__Required action__. From the top of the records below, return each line exactly, ending with the line that contains "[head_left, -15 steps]".
= = = = =
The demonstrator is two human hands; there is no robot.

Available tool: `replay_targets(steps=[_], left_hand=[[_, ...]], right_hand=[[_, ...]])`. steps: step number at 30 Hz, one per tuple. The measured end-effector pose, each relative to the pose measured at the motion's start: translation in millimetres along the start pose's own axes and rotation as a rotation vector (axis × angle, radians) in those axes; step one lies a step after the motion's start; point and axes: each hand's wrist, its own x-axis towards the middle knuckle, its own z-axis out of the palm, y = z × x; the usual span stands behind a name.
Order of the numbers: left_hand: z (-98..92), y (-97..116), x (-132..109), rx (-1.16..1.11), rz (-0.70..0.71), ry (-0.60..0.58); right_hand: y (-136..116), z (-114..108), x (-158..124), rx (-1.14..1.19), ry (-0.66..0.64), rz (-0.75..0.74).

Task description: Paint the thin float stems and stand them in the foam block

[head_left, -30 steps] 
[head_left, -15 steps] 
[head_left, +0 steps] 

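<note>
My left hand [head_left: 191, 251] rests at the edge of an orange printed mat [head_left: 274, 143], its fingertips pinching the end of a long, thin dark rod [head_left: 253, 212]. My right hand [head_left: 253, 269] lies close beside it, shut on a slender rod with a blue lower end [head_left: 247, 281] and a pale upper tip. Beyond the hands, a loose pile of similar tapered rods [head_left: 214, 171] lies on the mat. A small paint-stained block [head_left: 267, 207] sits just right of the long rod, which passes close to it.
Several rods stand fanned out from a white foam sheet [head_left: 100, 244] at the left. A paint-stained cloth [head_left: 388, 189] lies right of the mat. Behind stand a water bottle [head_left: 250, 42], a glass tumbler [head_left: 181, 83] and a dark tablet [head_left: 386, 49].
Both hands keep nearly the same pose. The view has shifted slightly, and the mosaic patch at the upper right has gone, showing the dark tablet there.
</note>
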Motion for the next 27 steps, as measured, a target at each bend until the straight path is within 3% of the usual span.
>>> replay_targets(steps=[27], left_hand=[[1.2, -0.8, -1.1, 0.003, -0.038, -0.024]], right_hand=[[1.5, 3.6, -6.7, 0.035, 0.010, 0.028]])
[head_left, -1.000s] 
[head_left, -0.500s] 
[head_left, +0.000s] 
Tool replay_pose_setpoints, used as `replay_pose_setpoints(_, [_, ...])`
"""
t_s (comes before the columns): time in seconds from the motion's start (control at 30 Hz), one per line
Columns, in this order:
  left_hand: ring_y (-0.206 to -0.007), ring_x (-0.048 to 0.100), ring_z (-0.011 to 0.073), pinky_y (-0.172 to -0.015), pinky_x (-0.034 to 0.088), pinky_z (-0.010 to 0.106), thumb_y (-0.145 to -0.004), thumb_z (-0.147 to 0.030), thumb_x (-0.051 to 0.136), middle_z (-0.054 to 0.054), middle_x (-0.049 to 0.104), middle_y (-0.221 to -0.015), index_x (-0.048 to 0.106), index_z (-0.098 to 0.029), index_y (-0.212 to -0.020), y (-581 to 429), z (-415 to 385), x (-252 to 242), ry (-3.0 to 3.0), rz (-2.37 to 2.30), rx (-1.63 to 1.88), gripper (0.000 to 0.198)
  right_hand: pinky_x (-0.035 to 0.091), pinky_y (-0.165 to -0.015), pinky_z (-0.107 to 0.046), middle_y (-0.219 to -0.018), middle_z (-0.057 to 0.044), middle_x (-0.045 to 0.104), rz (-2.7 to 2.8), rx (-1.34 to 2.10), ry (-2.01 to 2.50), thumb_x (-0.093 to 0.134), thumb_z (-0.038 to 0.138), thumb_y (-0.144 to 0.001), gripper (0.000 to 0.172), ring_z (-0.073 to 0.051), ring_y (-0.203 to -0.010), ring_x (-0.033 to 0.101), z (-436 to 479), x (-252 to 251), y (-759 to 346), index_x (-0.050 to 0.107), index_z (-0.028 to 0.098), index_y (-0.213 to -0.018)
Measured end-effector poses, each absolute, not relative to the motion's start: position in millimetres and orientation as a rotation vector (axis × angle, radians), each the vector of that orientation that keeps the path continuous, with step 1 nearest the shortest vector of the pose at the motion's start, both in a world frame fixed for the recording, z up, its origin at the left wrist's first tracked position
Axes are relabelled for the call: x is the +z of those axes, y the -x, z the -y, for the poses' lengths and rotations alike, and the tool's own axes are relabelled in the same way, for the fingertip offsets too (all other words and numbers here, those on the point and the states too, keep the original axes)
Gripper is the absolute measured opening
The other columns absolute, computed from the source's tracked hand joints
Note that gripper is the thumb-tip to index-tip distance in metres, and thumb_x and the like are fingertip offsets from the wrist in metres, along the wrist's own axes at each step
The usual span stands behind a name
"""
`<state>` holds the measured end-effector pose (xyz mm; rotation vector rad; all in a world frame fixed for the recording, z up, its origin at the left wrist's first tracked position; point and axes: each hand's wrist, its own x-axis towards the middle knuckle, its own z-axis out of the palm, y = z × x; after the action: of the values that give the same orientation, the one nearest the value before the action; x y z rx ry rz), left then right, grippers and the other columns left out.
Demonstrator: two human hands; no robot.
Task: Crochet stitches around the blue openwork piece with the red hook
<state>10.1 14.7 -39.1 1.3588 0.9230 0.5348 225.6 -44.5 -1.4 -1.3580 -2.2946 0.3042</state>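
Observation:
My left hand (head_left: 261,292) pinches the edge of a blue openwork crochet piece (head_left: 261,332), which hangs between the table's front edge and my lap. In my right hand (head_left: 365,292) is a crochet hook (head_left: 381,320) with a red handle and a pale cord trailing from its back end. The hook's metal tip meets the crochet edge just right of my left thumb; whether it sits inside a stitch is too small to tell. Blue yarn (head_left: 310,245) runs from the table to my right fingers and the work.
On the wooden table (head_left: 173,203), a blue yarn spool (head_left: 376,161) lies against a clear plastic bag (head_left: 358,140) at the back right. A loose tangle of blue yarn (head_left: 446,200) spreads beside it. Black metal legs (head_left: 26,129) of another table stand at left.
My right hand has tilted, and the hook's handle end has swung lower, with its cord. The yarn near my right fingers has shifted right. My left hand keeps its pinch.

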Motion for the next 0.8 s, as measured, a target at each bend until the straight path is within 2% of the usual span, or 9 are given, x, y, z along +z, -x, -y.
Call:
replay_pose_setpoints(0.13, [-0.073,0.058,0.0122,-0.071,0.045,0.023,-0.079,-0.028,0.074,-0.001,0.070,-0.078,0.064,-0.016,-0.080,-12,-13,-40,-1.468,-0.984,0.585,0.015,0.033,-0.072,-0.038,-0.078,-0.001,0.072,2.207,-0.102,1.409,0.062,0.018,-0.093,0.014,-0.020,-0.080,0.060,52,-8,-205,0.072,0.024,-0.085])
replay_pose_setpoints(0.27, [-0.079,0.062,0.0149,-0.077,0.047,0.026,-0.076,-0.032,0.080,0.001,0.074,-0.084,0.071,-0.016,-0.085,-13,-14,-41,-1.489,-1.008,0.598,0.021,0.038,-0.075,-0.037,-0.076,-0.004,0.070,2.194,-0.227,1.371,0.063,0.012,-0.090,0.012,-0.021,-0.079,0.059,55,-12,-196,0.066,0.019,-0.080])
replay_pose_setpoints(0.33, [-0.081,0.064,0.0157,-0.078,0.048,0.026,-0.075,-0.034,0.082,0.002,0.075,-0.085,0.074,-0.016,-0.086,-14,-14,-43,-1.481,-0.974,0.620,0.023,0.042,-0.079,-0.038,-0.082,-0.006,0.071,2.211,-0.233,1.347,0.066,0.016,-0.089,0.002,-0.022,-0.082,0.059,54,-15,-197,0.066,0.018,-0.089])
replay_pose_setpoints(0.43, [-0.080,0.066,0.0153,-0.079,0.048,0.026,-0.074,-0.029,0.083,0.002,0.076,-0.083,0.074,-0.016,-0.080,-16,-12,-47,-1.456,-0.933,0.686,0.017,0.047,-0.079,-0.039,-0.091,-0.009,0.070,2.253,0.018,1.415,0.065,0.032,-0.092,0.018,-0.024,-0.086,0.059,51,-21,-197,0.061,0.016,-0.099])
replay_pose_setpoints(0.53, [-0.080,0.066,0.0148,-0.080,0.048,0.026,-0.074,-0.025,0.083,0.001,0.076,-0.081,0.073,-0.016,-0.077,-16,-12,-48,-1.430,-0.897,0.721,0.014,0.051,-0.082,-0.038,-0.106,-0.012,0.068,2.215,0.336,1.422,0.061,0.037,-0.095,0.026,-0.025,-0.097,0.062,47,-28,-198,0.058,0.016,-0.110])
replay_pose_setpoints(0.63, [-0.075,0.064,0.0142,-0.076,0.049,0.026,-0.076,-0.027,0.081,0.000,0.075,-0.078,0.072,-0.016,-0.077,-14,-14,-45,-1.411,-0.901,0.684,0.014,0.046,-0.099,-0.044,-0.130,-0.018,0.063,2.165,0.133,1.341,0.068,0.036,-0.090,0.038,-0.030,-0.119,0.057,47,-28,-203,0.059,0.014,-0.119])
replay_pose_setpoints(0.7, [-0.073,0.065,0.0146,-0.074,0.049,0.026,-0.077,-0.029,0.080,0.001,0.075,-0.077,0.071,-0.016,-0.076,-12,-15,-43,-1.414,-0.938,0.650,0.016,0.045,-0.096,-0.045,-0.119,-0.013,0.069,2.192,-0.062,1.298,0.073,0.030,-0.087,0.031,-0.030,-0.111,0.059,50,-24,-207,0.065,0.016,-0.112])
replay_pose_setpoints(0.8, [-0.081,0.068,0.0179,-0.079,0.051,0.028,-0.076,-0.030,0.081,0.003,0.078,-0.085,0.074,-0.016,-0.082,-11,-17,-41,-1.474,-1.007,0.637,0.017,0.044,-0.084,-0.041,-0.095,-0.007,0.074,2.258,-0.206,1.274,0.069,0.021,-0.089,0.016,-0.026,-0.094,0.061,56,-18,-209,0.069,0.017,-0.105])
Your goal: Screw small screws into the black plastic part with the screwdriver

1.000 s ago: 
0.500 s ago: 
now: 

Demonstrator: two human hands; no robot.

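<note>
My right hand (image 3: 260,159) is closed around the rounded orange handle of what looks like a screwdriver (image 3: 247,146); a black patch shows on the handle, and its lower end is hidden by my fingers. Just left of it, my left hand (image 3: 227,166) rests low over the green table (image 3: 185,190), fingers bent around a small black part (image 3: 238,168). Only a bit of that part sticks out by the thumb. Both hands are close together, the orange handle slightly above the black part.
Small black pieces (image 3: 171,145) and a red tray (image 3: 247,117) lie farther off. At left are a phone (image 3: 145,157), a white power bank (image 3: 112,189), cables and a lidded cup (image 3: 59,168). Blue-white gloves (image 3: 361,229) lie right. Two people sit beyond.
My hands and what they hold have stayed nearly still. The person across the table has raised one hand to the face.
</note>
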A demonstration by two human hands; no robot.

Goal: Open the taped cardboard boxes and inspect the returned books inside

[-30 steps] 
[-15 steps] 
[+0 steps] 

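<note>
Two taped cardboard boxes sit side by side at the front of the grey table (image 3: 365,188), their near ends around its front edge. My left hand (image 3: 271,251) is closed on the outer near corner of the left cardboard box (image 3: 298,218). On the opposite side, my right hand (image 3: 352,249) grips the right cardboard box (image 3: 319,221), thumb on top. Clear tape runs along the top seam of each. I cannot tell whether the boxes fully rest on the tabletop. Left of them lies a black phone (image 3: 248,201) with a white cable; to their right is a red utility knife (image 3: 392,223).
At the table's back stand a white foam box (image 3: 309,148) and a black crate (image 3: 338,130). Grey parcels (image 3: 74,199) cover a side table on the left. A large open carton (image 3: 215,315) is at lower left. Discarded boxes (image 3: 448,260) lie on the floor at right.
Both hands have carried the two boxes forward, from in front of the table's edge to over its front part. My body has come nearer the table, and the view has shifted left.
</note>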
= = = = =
__Output below__.
The demonstrator is two human hands; there is no robot.

Available tool: `replay_targets(steps=[_], left_hand=[[_, ...]], right_hand=[[_, ...]])`. steps: step number at 30 Hz, one per tuple. The measured end-effector pose, each relative to the pose measured at the motion's start: translation in millimetres along the start pose's own axes and rotation as a rotation vector (axis × angle, radians) in those axes; step one lies a step after the motion's start; point and axes: each hand's wrist, its own x-axis towards the middle knuckle, its own z-axis out of the palm, y = z × x; the usual span stands behind a name.
Order of the numbers: left_hand: z (-98..92), y (-97..116), x (-132..109), rx (-1.16..1.11), rz (-0.70..0.71), ry (-0.60..0.58); right_hand: y (-136..116), z (-114..108), x (-158..124), rx (-1.14..1.19), ry (-0.66..0.64), rz (-0.75..0.74).

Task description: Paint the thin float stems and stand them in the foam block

[head_left, -30 steps] 
[head_left, -15 steps] 

No further work is required for this exercise.